ABOUT THIS EXERCISE:
Below are lines of data; restate word for word those running from the line containing "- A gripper" to the line containing "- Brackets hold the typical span", inclusive, and no others.

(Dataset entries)
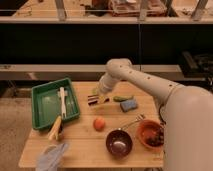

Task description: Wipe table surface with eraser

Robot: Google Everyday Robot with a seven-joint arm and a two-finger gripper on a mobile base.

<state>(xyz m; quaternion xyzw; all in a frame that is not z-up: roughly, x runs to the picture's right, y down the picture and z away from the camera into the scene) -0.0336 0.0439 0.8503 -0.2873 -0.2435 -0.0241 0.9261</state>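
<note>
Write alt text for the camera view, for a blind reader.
The gripper, jaws shut on the striped eraser, holds it low over the middle of the wooden table, beside a green tray. An orange and a dark bowl sit nearer the camera.

Smooth white rounded arm [145,82], gripper [99,97] above table [85,146]
</note>
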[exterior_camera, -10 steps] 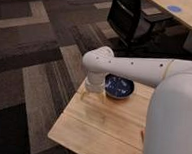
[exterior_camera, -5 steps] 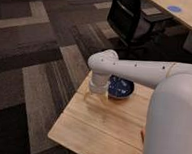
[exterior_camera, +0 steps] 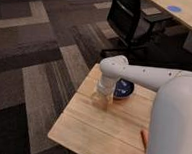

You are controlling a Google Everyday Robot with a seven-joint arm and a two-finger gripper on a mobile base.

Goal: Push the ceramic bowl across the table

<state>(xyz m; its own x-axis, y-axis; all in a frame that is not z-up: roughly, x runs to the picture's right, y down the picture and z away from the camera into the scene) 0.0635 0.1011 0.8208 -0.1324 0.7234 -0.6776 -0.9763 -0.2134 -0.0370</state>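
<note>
The ceramic bowl, small, dark blue with a pale speckled inside, sits on the far part of the light wooden table. My white arm reaches in from the right. Its wrist bends down over the table just left of the bowl and hides the bowl's left side. My gripper hangs at the end of the wrist, low over the tabletop, beside the bowl's left edge. I cannot tell whether it touches the bowl.
A black office chair stands behind the table on the striped carpet. A paler desk with a blue disc is at the back right. The table's left edge drops to the floor. A thin reddish object lies beside my arm.
My wrist and gripper have moved right over the tabletop, closing in on the bowl's left side. The bowl has shifted little, if at all.
</note>
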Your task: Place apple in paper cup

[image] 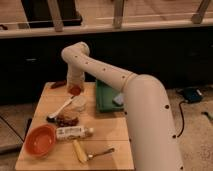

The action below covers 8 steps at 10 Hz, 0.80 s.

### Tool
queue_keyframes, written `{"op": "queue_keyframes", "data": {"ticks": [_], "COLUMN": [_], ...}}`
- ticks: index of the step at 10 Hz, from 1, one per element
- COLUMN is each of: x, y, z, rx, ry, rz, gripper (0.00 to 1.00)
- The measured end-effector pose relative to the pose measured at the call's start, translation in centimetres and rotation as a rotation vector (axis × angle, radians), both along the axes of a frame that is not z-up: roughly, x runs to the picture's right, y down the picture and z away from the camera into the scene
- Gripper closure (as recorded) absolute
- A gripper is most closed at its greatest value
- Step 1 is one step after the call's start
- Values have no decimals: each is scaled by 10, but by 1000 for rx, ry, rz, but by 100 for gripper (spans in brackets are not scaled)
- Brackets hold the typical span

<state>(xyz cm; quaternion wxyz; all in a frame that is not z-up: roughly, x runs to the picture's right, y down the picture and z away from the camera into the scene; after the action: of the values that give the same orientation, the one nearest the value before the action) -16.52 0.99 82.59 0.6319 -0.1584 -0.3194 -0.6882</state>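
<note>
Near the table's (107, 127) back edge, the gripper (75, 87) points down, clasping the apple (75, 91) at its tip. Just in front of the apple stands the cup (79, 104), upright, a spoon (61, 109) beside it. A bowl (40, 140) sits at the front left corner.

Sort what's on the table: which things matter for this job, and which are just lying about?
Job: gripper at the apple; paper cup just in front.
Lying about: orange bowl, white bottle, fork, green tray, spoon.
</note>
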Motion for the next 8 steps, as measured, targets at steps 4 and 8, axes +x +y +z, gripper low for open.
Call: {"op": "queue_keyframes", "data": {"ticks": [4, 8], "x": [-1, -1], "y": [1, 2], "z": [0, 0], "rx": [-1, -2], "ry": [0, 1], "rz": [-2, -3], "gripper": [57, 52]}}
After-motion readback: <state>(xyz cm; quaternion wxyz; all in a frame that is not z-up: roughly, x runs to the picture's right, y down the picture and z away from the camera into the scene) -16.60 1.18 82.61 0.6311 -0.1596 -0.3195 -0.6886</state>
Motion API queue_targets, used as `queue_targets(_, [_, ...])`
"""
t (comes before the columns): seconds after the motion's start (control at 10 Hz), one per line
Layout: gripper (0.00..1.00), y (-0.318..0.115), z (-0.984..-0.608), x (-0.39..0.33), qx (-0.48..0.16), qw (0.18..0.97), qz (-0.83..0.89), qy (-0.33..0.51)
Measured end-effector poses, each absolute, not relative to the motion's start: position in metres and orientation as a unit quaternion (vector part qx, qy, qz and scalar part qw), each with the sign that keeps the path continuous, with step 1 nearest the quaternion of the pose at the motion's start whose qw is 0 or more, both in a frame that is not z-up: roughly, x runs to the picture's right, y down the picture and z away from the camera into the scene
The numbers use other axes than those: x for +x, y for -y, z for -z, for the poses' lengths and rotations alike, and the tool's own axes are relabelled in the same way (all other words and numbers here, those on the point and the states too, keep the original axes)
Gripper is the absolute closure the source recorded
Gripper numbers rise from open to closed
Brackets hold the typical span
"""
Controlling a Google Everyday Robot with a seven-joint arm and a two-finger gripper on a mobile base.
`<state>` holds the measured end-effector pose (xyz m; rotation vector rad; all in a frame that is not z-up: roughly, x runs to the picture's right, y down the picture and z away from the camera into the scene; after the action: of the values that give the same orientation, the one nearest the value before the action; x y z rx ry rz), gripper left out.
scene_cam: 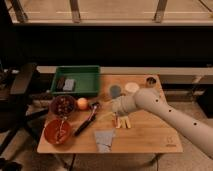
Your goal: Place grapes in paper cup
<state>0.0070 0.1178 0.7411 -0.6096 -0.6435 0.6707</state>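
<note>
The grapes [63, 105] are a dark reddish-purple bunch in a dark bowl at the table's left. A white paper cup [132, 88] stands at the back, right of the middle, with a grey cup [115, 91] beside it. My arm reaches in from the lower right. My gripper [114, 106] is at the arm's left end over the middle of the table, just in front of the grey cup. It is well to the right of the grapes, with an orange fruit [82, 103] between them.
A green tray [75, 80] holding small items stands at the back left. A red bowl [57, 131] is at the front left. A black tool [86, 120], a grey cloth [104, 139], yellow pieces [123, 122] and a small dark can [151, 81] lie on the wooden table [150, 137].
</note>
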Motion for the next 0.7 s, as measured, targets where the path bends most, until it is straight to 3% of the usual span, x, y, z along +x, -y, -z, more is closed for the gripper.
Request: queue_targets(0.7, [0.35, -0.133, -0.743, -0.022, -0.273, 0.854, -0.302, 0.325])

RESPONSE TO THE TASK:
- A gripper is most closed at its greatest value
- Step 1 is one step after the call's start
- Values have no decimals: each is scaled by 10, but by 1000 for rx, ry, rz, but by 100 for gripper (spans in brackets are not scaled)
- Brackets hold the typical span

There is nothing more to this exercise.